By Stephanie Raygoza
Created to help address the issue of overcrowded classrooms and to serve the outlying area of Poly High School enrollment, the middle school under construction at 1951 Cherry Ave. is anticipated to open in fall 2011, serving 800 students in the Signal Hill community, according to Long Beach Unified School District (LBUSD ) board member Jon Meyer.
“It’s something we’ve wanted for as long as I’ve lived in Signal Hill,” said Signal Hill Mayor Larry Forester. “I’m very happy to see it happening. From what I see of it, I like what they’re doing, and it seems to be a rather sizable school.”
Construction of the middle school began two years ago at the 9.8-acre former GTE site and bumped into some minor environmental issues, however this has not affected the target completion date. Although issues were not specified, Forester did say construction has been a “long haul” because the land was highly contaminated and had to be remediated.
“We were really addressing the issue of overcrowding as the primary goal,” Meyer said. “Once again the community collaborated, and this was one of their recommendations. So I think both Signal Hill and the outlying area of the Poly High School will both be pleased that it’s going to be a beautiful facility.”
The school, funded by the voter-approved Measure K bond passed in 1998, was not affected by the recent string of budget cuts and is expected to take pressure off of Butler Middle School, located to the west, just north of PCH.
Forester, who has helped lobby for the middle school through the years, said, “We actually petitioned and went around to citizens, and they were absolutely 100 percent for it.
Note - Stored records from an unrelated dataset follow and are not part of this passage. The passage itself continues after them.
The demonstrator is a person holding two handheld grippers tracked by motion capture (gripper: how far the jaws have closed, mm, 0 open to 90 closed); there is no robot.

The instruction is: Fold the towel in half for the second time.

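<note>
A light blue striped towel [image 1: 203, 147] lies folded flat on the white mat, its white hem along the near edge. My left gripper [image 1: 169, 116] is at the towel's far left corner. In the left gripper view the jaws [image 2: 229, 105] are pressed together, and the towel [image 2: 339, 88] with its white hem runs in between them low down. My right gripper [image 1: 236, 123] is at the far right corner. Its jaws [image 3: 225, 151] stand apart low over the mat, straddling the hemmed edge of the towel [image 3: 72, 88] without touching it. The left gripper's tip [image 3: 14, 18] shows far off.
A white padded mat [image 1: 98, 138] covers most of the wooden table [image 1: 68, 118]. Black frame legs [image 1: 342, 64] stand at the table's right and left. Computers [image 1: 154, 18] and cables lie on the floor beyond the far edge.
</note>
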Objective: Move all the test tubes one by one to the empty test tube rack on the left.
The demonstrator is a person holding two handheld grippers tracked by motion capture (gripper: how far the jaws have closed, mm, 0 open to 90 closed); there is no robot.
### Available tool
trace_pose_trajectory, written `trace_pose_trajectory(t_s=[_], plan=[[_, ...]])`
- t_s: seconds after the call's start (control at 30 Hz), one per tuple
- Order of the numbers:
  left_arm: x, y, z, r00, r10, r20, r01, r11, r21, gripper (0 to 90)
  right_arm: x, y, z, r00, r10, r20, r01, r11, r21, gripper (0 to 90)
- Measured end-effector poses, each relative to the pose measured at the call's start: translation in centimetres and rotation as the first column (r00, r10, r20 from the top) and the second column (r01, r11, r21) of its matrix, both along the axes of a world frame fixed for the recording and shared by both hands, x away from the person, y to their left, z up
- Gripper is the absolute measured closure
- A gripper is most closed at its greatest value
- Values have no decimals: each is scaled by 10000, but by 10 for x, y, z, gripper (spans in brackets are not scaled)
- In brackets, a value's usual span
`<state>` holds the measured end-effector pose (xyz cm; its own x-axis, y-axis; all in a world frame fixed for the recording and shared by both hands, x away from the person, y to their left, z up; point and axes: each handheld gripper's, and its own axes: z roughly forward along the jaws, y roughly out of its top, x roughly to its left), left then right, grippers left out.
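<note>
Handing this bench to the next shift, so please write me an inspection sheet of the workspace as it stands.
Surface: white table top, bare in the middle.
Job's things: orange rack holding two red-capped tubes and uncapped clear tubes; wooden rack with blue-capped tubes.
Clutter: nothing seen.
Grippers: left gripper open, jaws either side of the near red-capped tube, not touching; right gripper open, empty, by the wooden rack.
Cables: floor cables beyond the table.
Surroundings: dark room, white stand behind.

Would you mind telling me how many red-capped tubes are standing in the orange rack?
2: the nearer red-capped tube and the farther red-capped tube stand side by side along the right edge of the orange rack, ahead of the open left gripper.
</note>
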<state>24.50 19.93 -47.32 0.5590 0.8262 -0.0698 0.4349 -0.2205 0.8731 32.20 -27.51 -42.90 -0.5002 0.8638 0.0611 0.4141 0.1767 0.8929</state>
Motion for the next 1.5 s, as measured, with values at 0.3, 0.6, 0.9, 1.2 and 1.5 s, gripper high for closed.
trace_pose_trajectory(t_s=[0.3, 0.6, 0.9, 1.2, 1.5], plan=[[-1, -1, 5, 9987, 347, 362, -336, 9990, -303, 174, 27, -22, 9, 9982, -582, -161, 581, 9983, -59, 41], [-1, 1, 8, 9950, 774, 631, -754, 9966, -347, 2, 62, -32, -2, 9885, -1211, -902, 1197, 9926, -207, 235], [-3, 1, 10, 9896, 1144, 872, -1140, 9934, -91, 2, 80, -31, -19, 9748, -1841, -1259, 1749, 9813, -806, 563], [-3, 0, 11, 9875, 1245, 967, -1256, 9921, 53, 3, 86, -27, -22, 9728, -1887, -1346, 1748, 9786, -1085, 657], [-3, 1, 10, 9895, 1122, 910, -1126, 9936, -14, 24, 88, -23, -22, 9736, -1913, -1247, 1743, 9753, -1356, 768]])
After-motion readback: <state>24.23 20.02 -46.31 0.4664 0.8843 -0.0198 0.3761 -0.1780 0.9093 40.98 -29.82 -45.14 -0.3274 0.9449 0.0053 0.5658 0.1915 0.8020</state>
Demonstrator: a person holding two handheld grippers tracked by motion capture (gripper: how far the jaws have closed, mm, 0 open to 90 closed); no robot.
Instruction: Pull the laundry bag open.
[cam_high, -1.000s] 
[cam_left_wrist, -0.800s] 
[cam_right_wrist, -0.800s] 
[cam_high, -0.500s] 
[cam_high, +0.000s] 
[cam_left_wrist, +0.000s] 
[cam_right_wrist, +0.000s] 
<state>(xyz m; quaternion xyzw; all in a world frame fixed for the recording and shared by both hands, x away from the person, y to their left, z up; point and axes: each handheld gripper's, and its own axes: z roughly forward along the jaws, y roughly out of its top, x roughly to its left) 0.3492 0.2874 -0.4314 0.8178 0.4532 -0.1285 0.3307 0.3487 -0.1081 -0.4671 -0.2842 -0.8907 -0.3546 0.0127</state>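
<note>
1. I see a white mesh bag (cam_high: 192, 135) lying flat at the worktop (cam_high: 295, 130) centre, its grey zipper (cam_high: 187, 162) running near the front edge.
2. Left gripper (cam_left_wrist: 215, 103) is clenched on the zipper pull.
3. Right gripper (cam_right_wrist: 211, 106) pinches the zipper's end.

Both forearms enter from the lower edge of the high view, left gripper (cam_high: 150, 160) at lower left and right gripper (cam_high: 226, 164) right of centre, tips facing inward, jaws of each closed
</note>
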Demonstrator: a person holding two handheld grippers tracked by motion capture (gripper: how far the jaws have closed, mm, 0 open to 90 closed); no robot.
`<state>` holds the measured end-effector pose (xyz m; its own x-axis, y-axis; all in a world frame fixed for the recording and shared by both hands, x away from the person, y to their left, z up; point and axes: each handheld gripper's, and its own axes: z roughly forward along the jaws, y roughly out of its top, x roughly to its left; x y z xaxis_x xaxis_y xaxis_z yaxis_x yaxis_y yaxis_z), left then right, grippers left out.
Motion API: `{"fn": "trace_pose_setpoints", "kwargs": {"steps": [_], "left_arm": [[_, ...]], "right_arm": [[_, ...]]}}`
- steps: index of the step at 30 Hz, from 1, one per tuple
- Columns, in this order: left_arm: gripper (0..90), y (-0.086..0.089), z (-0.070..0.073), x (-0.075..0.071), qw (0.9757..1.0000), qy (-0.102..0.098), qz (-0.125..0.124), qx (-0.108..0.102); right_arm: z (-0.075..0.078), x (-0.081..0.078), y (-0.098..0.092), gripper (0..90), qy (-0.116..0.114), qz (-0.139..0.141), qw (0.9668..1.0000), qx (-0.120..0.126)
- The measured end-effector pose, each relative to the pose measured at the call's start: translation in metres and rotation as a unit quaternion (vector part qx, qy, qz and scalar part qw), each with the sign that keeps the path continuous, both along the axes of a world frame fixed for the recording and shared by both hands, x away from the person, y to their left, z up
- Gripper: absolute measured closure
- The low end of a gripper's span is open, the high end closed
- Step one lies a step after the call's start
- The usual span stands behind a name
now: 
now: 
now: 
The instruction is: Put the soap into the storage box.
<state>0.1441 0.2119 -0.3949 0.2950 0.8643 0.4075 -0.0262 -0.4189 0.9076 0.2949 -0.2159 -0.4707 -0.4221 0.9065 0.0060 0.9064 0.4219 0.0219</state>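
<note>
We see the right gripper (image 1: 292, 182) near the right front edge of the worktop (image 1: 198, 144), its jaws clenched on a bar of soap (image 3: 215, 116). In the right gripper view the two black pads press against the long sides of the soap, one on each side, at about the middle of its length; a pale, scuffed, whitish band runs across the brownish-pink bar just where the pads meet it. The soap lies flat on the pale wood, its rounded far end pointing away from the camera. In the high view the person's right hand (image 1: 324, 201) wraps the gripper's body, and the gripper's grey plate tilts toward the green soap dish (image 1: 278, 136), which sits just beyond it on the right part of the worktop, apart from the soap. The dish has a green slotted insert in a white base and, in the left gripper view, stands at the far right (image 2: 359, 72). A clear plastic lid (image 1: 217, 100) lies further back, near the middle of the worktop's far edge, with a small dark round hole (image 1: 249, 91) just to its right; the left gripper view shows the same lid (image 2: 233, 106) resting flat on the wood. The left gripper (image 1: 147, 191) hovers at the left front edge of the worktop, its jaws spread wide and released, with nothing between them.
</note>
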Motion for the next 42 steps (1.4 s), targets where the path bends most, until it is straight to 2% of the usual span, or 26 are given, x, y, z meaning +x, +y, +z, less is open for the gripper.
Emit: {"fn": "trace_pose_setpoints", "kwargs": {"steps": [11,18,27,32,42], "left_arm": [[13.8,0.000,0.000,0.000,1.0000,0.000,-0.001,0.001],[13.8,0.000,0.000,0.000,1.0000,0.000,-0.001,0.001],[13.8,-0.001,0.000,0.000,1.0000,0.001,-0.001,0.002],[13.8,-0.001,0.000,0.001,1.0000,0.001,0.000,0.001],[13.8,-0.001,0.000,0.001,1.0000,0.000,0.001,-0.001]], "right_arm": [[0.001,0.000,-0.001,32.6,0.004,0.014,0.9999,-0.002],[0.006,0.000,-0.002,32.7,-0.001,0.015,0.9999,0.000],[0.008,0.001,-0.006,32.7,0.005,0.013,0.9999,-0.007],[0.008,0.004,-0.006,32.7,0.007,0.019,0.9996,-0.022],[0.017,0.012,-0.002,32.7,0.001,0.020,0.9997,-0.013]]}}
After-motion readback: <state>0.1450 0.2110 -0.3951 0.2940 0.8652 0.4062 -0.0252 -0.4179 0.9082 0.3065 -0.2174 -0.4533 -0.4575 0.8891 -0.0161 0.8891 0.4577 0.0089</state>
Our students- sixth-, seventh- and eighth-graders- went somewhere within the LBUSD– somewhere within 50 square miles, and it wasn’t a sense of community.”
The middle school will have 31 classrooms for students in grades six through eight, a library and media center, a health office, and an open quad area with hardscape and landscape areas.
“The whole idea was, ‘Where could our students with the middle-school system, which was established by the LBUSD, go?’ said Forester. “Middle-school sense of community is as important to me as in grammar school kindergarten through fifth grade.”
Meyer stressed the importance of the school’s conservation facility for students, which, he added, will be environmentally sound in terms of storm runoff improvements, increased water permeability, and the use of recycled construction material when allowed.
Energy-saving air conditioning and heating systems will also be installed, along with high-efficiency lighting systems and water-conservation fixtures. An indoor air-quality management and activity pollution prevention plan is currently in place during the construction.
Its outdoor facilities include a soccer field, five basketball courts and new gymnasium, which will be open for use to the community for sporting events outside of school hours.
Forester also mentioned some logistic matters that still need to be worked out, such as the bottleneck area of Cherry Avenue and how students would be protected. He did confirm that the City would be installing a signal light at the crosswalk near E. 19th Street.
“One of my big fears was that you’re going to have children crossing that street, and I needed a signal,” said Forester. “I didn’t want a crosswalk, I needed a signal. There’s a crosswalk there, but I’m not sure how many people pay attention to it.”
As construction reaches completion, the LBUSD will focus its attention on hiring faculty, a process which Meyer said would take into consideration teachers displaced because of recent budget cuts.
“The law speaks to the issue of seniority, over which we don’t have any say, but yes, displaced teachers from other school sites will have the opportunity to then be on the staff at this new school,” Meyer said.
Budget cuts and low enrollment also resulted in the closing of Burroughs Elementary School, which Meyer said would be used in the future to house offices that are currently downtown with classified personnel staff. “We’ll probably move into that Burroughs facility, which will save us money from leasing buildings in the downtown area,” Meyer said.
Signal Hill residents will get first option at enrolling in the middle school, a privilege Forester has described as 10 years long overdue; however specific enrollment numbers must still be met to maintain the school.
“I would hope they have the average daily attendance (ADA) to keep it operating properly,” Forester said. “If you don’t have the ADA you can build all the schools you want with all the bond money you want, but you can’t maintain them.”
The middle school, which is funded by $38 million in measure funds, has yet to be named, and Meyer said community recommendations are always appreciated.
“The City of Signal Hill has suggested a name for the school, and I know we always have a committee when we name the new school, but we certainly want input from the leaders of Signal Hill in terms of naming because, really, it is in their backyard,” Meyer said.
Forester and the Signal Hill City Council have proposed the school to be named after a particular female figure who has been significant to the city– Jessie Nelson. “We wanted something that meant something to us,” Forester said. “We felt it would be apropos to be the first woman mayor in Southern California and to have it named after her.”